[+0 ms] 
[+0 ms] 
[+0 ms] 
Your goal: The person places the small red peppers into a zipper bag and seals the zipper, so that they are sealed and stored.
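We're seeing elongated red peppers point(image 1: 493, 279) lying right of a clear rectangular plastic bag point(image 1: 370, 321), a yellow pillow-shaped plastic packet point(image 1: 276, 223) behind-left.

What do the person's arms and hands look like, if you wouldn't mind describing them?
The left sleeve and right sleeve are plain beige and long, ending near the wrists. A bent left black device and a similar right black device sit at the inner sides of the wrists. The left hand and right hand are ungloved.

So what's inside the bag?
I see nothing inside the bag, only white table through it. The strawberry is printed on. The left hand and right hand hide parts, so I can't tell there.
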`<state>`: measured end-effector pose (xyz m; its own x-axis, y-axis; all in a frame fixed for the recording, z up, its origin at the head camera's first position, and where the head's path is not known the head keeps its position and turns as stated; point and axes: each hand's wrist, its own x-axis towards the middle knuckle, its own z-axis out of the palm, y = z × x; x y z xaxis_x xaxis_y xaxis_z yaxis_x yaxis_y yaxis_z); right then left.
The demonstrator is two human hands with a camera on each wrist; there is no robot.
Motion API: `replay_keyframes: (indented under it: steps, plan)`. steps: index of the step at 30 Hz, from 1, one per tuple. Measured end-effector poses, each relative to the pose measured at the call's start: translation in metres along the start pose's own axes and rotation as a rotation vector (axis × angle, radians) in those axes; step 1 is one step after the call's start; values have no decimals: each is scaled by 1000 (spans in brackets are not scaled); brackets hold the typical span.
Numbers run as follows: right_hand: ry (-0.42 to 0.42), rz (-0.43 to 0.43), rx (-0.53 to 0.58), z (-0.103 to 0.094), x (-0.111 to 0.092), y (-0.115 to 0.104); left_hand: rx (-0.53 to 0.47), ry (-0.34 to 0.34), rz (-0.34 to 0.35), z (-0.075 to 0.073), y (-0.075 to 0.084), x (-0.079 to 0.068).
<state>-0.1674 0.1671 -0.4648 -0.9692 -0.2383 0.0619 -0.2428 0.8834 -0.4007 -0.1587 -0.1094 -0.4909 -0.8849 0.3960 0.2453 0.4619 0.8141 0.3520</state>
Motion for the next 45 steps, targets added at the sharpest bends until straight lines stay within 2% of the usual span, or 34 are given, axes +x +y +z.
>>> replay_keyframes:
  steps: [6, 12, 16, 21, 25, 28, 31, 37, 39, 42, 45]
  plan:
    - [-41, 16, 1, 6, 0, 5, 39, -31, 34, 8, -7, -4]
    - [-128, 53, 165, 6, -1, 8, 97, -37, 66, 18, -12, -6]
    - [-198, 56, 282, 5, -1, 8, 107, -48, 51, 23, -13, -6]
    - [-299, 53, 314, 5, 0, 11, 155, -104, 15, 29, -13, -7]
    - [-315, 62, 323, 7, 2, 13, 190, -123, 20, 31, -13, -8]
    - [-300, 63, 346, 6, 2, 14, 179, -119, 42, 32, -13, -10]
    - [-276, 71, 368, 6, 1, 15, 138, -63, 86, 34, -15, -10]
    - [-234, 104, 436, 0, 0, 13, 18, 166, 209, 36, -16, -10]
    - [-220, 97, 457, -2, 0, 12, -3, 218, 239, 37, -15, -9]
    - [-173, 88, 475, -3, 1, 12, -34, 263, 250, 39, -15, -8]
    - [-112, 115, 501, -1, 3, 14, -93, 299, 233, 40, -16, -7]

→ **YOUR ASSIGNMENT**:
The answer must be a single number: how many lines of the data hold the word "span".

→ **TASK ANSWER**:
2